The numbers confirmed by GPL suggest that the poverty rate may be far higher than it is estimated, or that Guyanese are the greatest conservationists in the world. It is hard to really to come to grips with the fact that more than 80% of Guyanese burn less than the equivalent of US$50 per month in a country which has the highest electricity tariff in the Caribbean.
It is hard to understand how a power company can survive when 80% of its consumers pay less than US$50 per month in tariffs. But if GPL says so, who is the Peeper to say nay!
VAT will from next January be applied to consumers whose electricity bills are more than $10,000 per month. This means that, assuming consumption remains the same, the tax will at the maximum only apply to 20% of the population.
Yet, one of the reasons adduced for the implementation of VAT on electricity was that it was intended to widen the tax base. It may have widened the base, but not by much, since eighty per cent or more of the consumers are not going to be captured in the VAT net. This defeats the argument that VAT on electricity is an efficient means of collecting revenues; it is not.
The second argument is that it will encourage conservation. If the government wanted to encourage energy conservation, it should have a different type of traffic system, one in which there is an incentive to consume less. Taxes are not the means to achieve this end. Taxes on electricity use will not encourage much conservation, since only 20% of those using electricity are likely to be taxed.
I expect that Guyana Water Incorporated will soon issue a statement indicating the percentage of its consumers who use less than $1500 per month or less. The government should be applying a low tax on a wide base. This means it should be going after all of those persons who are enjoying free electricity at this point of time and those who are not paying for water. This will widen the base and increase the tax net at the same time.
The government keeps harking back to the subventions it has to pay to the Guyana Sugar Corporation. It is trying to suggest that it has to raise taxes in order to raise the monies to bail out the entity, and do all the other things it is doing.
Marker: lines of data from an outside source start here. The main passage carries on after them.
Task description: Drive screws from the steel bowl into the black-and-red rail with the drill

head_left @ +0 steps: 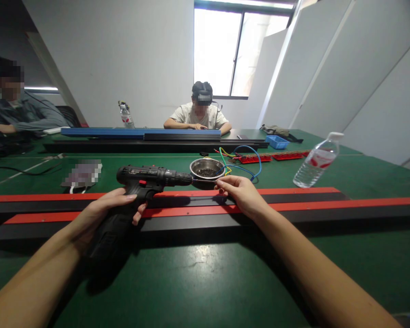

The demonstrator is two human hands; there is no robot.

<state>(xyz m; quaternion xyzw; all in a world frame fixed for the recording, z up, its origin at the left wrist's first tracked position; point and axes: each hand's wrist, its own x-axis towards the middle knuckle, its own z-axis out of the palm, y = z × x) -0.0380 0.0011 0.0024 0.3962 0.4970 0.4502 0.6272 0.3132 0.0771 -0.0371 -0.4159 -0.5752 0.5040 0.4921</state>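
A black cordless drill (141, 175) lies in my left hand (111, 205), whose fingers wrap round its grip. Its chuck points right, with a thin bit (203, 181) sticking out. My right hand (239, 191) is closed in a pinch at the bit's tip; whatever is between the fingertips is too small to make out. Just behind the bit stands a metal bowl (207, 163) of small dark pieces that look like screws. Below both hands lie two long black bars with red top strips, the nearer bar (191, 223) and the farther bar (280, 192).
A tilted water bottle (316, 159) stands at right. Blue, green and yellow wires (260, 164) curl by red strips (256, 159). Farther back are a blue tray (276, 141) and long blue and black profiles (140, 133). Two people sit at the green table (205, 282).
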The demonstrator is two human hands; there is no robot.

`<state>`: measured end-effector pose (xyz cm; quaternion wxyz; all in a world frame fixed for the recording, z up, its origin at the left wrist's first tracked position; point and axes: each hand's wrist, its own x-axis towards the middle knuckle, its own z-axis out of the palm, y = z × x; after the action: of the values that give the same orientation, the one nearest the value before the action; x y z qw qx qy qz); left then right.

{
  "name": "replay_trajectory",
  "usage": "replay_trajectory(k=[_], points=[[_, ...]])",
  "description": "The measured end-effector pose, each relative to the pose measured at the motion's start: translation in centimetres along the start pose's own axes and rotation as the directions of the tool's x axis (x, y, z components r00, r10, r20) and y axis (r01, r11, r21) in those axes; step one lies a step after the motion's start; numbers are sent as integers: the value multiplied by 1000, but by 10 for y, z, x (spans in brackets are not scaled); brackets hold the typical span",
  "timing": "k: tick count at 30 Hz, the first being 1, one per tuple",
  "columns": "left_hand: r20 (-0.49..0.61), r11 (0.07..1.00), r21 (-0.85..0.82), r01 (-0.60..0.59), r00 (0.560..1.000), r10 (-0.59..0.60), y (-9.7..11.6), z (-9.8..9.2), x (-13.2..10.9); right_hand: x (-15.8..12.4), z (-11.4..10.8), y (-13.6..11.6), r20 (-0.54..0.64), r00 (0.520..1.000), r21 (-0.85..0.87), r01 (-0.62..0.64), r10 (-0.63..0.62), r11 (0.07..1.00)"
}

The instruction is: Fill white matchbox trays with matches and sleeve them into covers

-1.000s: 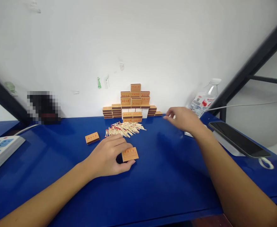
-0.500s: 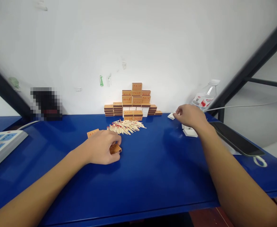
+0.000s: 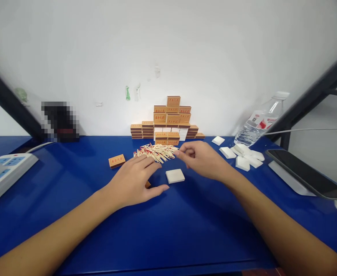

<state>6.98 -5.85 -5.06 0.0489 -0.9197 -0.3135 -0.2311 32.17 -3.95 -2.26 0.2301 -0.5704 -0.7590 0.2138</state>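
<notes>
My left hand [image 3: 138,178] is open, thumb and fingers apart, over a matchbox [image 3: 148,184] that it mostly hides. A white matchbox tray [image 3: 175,176] lies on the blue table just right of its fingertips. My right hand [image 3: 197,157] is at the right end of a pile of loose matches [image 3: 157,153], its thumb and forefinger closed together; whatever is between them cannot be made out. Left of the pile rests an orange matchbox [image 3: 116,161]. Behind the matches, a stepped stack of matchboxes [image 3: 172,119] stands against the wall.
Several white trays [image 3: 243,155] are scattered at the right, near a tilted plastic bottle [image 3: 260,119]. A phone [image 3: 306,172] lies at the right edge. On the left sit a power strip [image 3: 10,172] and a blurred dark object [image 3: 59,122].
My right hand has moved left from the white trays to the matches. My left hand has loosened its grip on the matchbox. A white tray now shows between the hands.
</notes>
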Motion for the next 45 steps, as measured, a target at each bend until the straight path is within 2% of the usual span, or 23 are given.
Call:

But how accurate is this assessment?
The government is spending six billion dollars on the Ministry of the Presidency. What does that Ministry produce? The government is spending almost 2 billion dollars on the Ministry of Business. Yet the government has had no major investment in the country since it came into office. It is spending billions more in other places, but finds it hard to bail out Wales Estate to the tune of 1.9 billion dollars and thereby save thousands of jobs. Yet it is floating a bureaucracy with billions each year.
If the government wanted to increase its revenues, it should have reduced the VAT to 10% and applied it to all items, period. No exemptions, no zero rated. Everything should be a flat 10%. It is not helping poor people when it reduces the VAT by 2%. The savings will not be passed on. And just like how the poor use rice and milk which are now VAT-free, the rich also use rice and milk as well as all the other items which are VAT-free. In fact, the rich because of their higher incomes use more of these items than the poor.
The tax measures in the Budget were not properly thought out by the best Cabinet we have ever had. Meanwhile, the GPL is introducing forced conservation. It is called ‘blackout.’ It is affecting not just the 20% that pay over $10,000 or more each month. It is affecting everyone.